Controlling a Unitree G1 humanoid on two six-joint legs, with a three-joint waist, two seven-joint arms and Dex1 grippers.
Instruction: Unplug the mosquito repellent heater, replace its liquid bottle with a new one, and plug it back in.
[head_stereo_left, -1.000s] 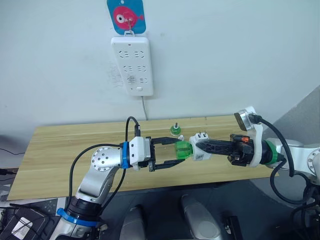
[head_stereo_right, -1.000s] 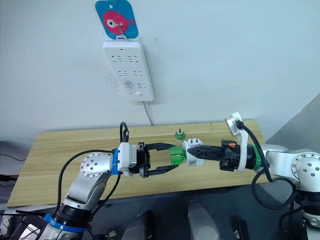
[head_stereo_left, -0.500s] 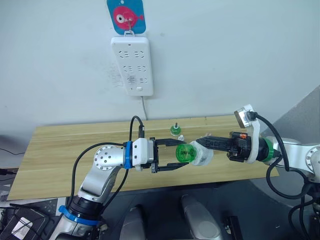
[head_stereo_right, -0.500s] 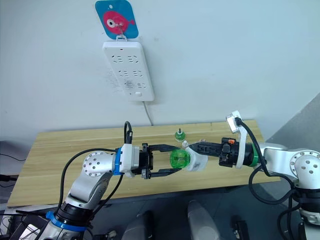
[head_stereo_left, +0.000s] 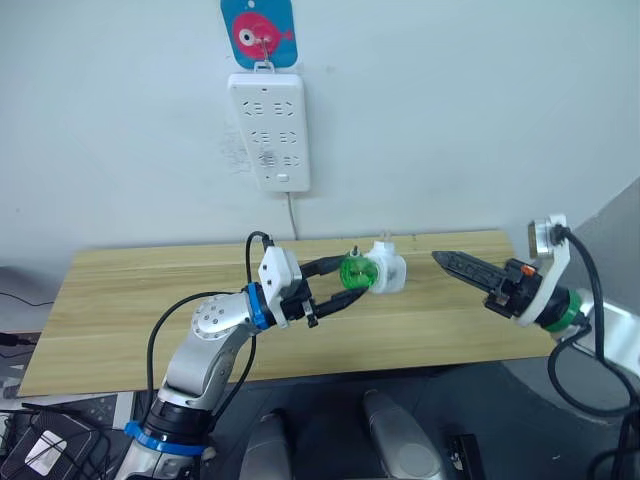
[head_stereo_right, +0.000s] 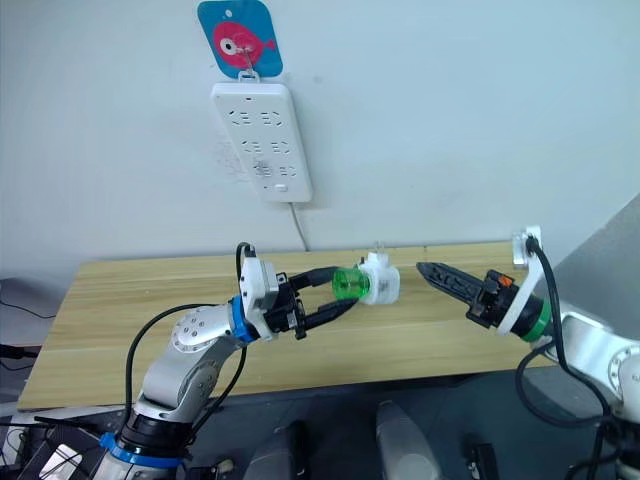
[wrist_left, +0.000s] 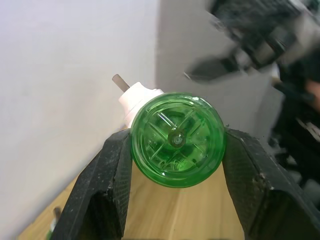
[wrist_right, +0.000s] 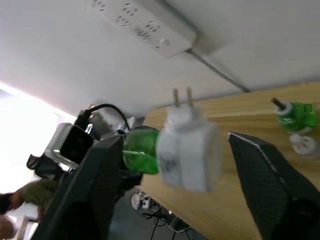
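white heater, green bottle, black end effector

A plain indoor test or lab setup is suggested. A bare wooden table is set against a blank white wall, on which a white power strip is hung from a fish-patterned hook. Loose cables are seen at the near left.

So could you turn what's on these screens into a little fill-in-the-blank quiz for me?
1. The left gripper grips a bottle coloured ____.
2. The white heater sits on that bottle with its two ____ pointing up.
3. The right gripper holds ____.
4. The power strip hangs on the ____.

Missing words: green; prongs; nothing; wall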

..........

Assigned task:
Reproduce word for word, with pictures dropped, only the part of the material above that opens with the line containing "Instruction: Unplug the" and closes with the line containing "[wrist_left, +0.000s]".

Reply:
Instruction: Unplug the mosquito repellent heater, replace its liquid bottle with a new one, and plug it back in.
[head_stereo_left, -1.000s] 
[head_stereo_right, -1.000s] 
[head_stereo_left, -0.500s] 
[head_stereo_right, -0.500s] 
[head_stereo_left, +0.000s] 
[head_stereo_right, +0.000s] 
[wrist_left, +0.000s] 

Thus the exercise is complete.